__Problem requirements__: In the listing that follows, determine how many lines include the word "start". Respond with that number alone.

─── Collected data

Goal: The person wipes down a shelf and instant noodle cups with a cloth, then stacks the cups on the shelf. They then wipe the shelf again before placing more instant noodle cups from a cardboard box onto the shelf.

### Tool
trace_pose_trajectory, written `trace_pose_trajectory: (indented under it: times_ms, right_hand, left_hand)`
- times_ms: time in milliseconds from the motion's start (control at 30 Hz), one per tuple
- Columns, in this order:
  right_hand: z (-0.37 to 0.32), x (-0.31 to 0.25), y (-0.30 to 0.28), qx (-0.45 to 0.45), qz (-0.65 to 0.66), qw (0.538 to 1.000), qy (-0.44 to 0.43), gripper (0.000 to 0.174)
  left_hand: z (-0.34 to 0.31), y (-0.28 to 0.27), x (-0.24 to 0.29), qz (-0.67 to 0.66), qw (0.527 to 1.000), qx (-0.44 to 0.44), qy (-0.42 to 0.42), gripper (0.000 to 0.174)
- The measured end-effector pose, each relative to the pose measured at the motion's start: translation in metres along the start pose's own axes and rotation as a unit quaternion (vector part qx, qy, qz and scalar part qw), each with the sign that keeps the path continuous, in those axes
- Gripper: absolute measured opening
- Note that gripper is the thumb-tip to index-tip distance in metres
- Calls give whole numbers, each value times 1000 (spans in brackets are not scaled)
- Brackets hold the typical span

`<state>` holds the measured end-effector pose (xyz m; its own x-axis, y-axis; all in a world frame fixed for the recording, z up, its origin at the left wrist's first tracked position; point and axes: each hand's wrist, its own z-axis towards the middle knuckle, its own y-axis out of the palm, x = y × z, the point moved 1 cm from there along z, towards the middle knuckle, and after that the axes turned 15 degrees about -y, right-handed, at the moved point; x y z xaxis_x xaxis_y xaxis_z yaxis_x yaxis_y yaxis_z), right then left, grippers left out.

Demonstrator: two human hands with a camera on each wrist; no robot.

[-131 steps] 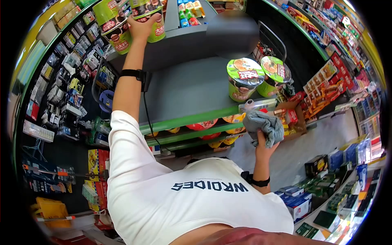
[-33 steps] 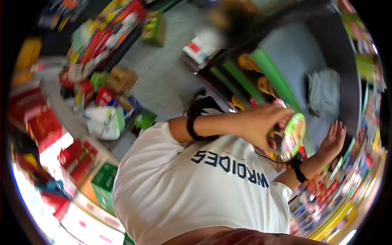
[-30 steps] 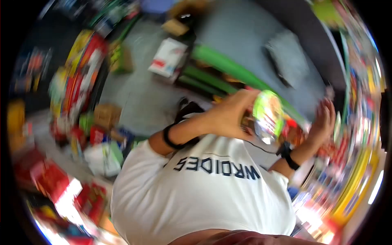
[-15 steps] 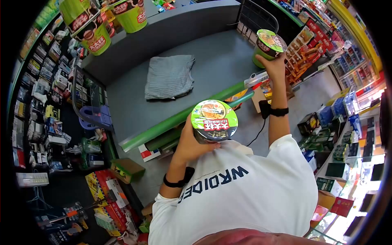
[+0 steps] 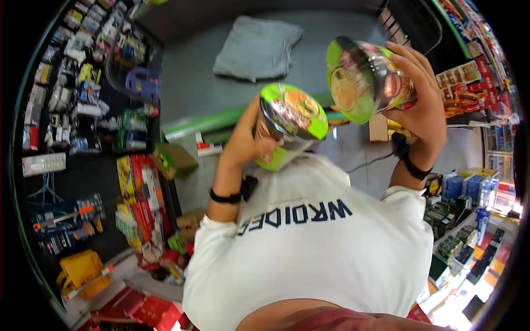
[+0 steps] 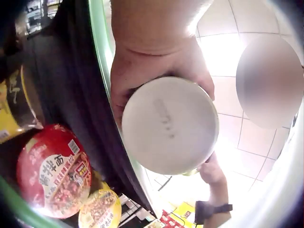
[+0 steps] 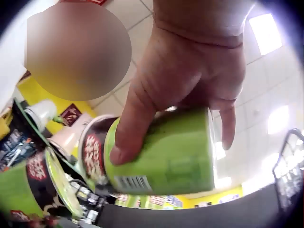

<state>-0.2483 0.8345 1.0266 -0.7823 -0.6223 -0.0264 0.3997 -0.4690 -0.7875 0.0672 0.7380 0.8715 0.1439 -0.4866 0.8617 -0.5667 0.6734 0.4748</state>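
My left hand (image 5: 243, 135) grips a green-and-black instant noodle cup (image 5: 295, 113) in front of the chest, its printed lid tipped up and to the right. In the left wrist view, the white base of that instant noodle cup (image 6: 171, 126) faces the camera. A second instant noodle cup (image 5: 361, 80) is in my right hand (image 5: 422, 91), turned on its side with the lid facing left, toward the first. The right wrist view shows the right thumb (image 7: 128, 137) along its green wall. A grey-blue folded cloth (image 5: 258, 48) lies flat on the counter beyond both hands.
The dark grey counter (image 5: 190, 66) has a green front edge (image 5: 201, 122). Red noodle bowls (image 6: 54, 173) sit on the shelf below. A black wire rack (image 5: 414, 25) stands at its right end, and a purple plastic item (image 5: 142, 83) at its left. Packed shelves line both sides.
My right hand has lifted the cup off the counter's right end and turned it sideways, nearer the left one. The left cup has tilted. Earlier the right hand held the cloth, now on the counter.
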Motion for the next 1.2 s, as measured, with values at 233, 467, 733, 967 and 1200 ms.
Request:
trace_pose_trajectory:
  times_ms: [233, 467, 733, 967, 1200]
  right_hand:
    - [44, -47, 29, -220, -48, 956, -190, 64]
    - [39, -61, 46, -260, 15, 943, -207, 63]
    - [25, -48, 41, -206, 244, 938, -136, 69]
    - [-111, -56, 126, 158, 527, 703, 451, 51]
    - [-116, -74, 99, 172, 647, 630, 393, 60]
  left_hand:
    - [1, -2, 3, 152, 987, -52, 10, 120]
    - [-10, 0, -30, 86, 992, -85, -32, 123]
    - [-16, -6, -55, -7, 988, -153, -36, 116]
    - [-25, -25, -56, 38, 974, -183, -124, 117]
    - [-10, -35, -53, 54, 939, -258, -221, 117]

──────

__Answer for the task__: 2